| WHAT YOU SHOULD DO |
Quote every line of the data below as it stands, omitting pictures.
■ ■ ■ ■
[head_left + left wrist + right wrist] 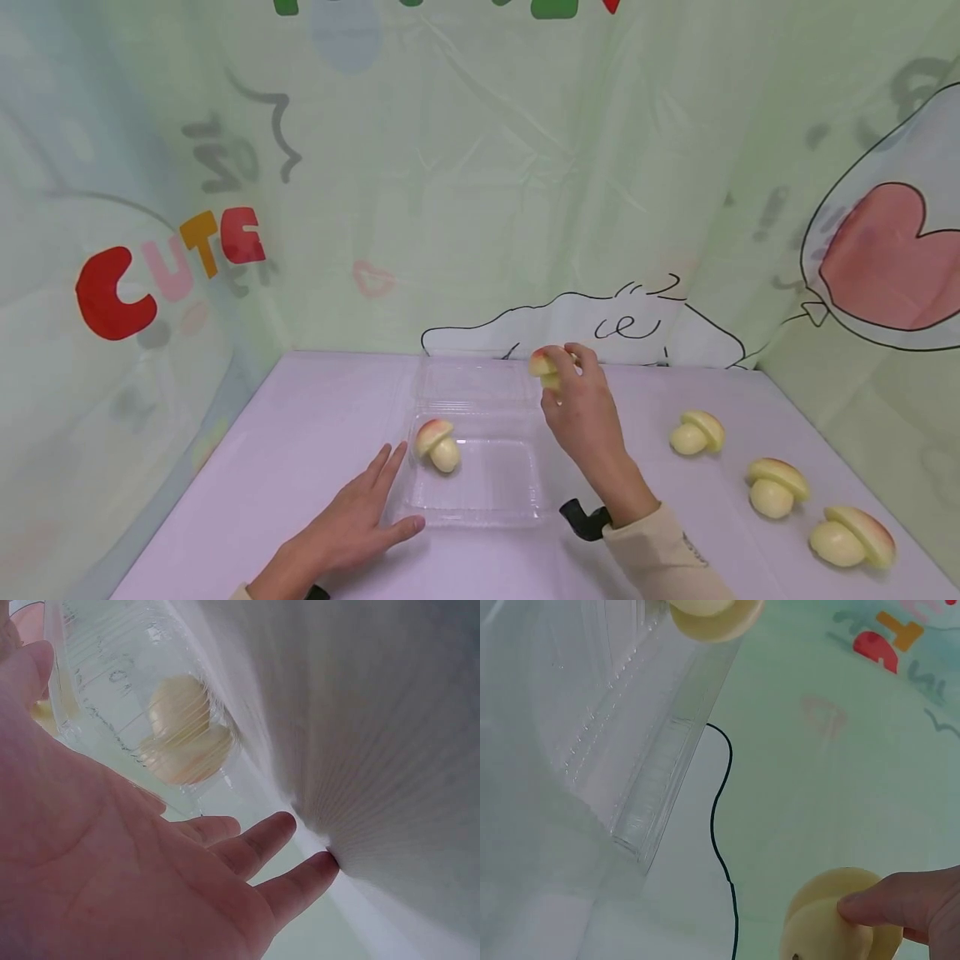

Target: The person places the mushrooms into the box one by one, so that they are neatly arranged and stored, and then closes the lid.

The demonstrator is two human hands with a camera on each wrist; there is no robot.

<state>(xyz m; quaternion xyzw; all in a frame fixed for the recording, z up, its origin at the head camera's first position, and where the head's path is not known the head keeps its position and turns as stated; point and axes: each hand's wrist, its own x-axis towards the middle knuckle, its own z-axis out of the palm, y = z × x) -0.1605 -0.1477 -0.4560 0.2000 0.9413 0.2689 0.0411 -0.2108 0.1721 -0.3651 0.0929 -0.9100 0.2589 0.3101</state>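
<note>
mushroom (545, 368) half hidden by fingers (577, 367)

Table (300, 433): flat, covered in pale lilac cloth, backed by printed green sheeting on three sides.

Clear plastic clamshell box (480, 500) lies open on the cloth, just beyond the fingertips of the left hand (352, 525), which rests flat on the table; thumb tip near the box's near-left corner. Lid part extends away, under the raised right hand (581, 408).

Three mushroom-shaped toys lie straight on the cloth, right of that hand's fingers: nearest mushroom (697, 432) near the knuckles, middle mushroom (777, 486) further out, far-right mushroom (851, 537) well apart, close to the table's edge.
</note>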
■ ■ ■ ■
| TASK SOLUTION |
[head_left + left wrist + right wrist] 

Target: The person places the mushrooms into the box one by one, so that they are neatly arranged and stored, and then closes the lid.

The demonstrator is two human hands with a camera on each wrist; there is no robot.

<state>(xyz m; quaternion xyzw; all in a frame fixed for the recording, z up, its origin at the head camera's first position, and where the head's path is not known the head keeps its position and turns as stated; point and axes: each hand's wrist, its own x-axis towards the middle knuckle, its own z-axis out of the palm, y = z × x) -0.1605 -0.1477 -0.4560 0.2000 0.9413 0.2689 0.0411 -0.2108 0.1721 -0.3651 0.0929 -0.9100 0.2589 0.3101</state>
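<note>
mushroom (545, 368) half hidden by fingers (577, 367)

Table (300, 433): flat, covered in pale lilac cloth, backed by printed green sheeting on three sides.

Clear plastic clamshell box (480, 500) lies open on the cloth, just beyond the fingertips of the left hand (352, 525), which rests flat on the table; thumb tip near the box's near-left corner. Lid part extends away, under the raised right hand (581, 408).

Three mushroom-shaped toys lie straight on the cloth, right of that hand's fingers: nearest mushroom (697, 432) near the knuckles, middle mushroom (777, 486) further out, far-right mushroom (851, 537) well apart, close to the table's edge.
</note>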

The exercise is done, with nothing more to add.